Solidarity and strength on the picket line

Les grévistes des écoles du Derbyshire exigent que les patrons et les évêques crachent

Solidarité et force sur la ligne de piquetage

« Pas de si, pas de mais, pas de coupes dans l’éducation ! » C'est ce que les membres du syndicat NEU et Unison ont scandé mardi devant la cathédrale Saint-Barnabé de Nottingham.

Les enseignants et les travailleurs de soutien de neuf des 25 écoles du St Ralph Sherwin Trust dans le Derbyshire étaient présents pour leur sixième journée d'action. Ils sortent mardi, mercredi et jeudi cette semaine.

David Boulter, représentant du NEU et gréviste, a déclaré à Socialist Worker : « Jusqu'à présent, nous avons eu des parents et des étudiants sur chacune de nos lignes de piquetage.

« Et la cathédrale se trouve en plein centre-ville, nous avons donc reçu beaucoup de soutien de la part des passants pour notre manifestation d'aujourd'hui.

« Les chauffeurs de bus et les automobilistes klaxonnent et nous saluent. »

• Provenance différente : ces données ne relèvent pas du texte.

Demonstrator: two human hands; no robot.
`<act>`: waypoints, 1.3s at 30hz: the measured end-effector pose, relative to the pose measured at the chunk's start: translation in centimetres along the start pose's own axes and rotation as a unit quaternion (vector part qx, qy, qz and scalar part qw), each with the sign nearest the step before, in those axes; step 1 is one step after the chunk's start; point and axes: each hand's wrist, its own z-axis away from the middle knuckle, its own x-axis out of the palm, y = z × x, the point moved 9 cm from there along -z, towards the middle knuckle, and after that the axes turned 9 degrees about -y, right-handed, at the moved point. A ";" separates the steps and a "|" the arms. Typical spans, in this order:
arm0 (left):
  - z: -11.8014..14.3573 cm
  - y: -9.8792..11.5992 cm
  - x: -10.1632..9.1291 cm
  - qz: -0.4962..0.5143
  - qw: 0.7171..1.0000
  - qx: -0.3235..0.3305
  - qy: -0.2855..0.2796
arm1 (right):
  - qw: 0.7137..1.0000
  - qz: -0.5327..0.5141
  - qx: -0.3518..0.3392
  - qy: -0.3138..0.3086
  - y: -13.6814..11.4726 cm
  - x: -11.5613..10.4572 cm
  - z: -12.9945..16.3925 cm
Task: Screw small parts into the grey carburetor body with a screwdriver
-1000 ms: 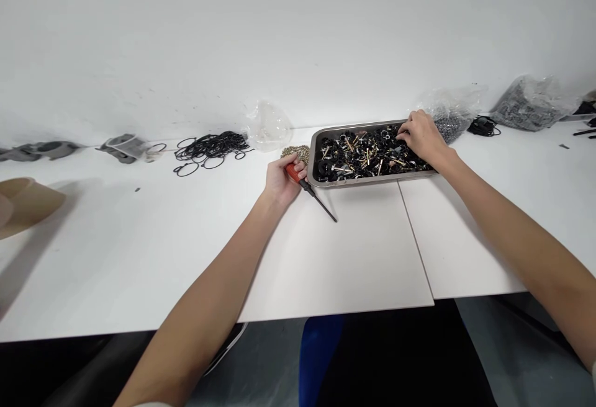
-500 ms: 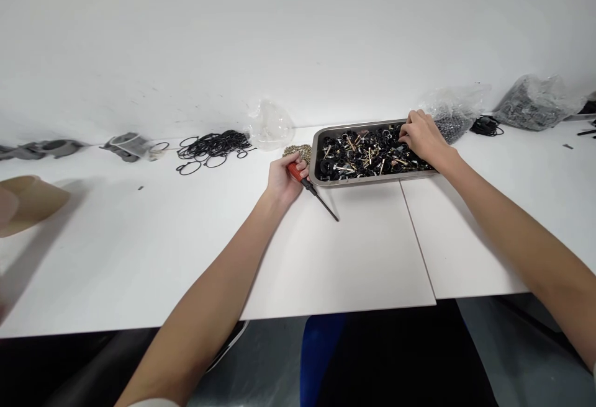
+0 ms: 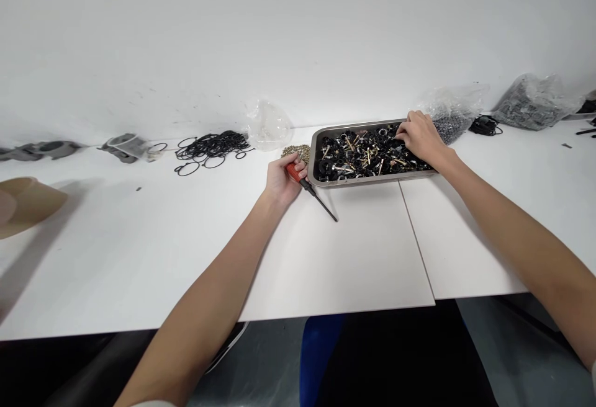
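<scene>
My left hand [image 3: 282,181] is closed round the red handle of a screwdriver [image 3: 309,187], whose dark shaft slants down to the right over the white table. Just behind that hand lies a pile of small brass-coloured pieces [image 3: 298,151]. A shallow metal tray [image 3: 313,171] stands to its right, filled with black rings, screws and other small metal parts [image 3: 363,154]. My right hand [image 3: 419,135] reaches over the tray's right end, fingers bent and pressed together down at the parts. Whatever is between those fingertips is too small or hidden to make out.
Black rubber rings [image 3: 216,149] lie heaped left of a crumpled clear bag [image 3: 267,125]. Bags of dark parts [image 3: 451,118] and grey parts [image 3: 531,104] rest against the wall at right. A tape roll [image 3: 35,205] stands far left. A seam [image 3: 416,239] crosses the table [image 3: 339,270].
My right fingers have shifted very slightly at the tray's parts. The left hand and the screwdriver have stayed in place.
</scene>
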 end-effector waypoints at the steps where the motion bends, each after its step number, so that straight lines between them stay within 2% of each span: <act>1: 0.0 0.0 0.0 -0.001 1.000 -0.001 0.000 | 1.000 -0.003 0.006 0.005 0.1 -0.1 0.0; 9: 0.1 0.0 0.2 -0.004 1.000 0.000 0.000 | 0.999 -0.027 0.038 0.027 -0.1 -0.7 0.1; 17: 0.1 0.0 0.2 -0.004 1.000 0.002 0.004 | 0.996 -0.077 0.021 0.045 -0.3 -1.1 0.2; 27: 0.1 0.0 0.1 -0.010 1.000 0.001 -0.005 | 0.981 -0.188 0.032 0.047 -0.7 -2.8 0.3; 35: 0.0 0.0 0.2 -0.003 1.000 -0.001 -0.007 | 0.978 -0.203 0.022 0.034 -1.3 -4.5 0.2; 39: 0.1 0.0 0.3 -0.004 1.000 -0.001 -0.003 | 0.974 -0.224 0.025 0.023 -1.4 -3.7 0.2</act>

La fiducie est endettée jusqu'à 10 millions de livres sterling et les patrons veulent que les enseignants et le personnel de soutien paient la note.

La restructuration qu'ils proposent entraînerait des réductions de salaires et la suppression d'au moins 40 – et peut-être jusqu'à 80 – emplois.

Pourtant, les patrons ont récemment postulé pour un poste de « responsable du personnel » avec un salaire à six chiffres. Ceci s’ajoute à d’autres postes de haute direction au sein de la fiducie qui versent déjà jusqu’à 125 000 £ par an.

Lundi, les membres du NEU et d'Unison ont rencontré des parents et des membres de la communauté catholique pour planifier d'autres actions.

Ils ont décidé de demander à l'évêque de Nottingham d'intervenir, car l'Église est responsable en dernier ressort des écoles catholiques de la région.

Le diocèse dispose d’au moins 73 000 000 £ en banque. Une petite fraction de cette somme pourrait être utilisée pour régler le désordre financier causé par les patrons.

Les travailleurs ont débrayé pour la première fois le 21 avril en raison de suppressions d'emplois et de licenciements. Ils devraient de nouveau frapper du 2 au 4 juin et du 9 au 11 juin.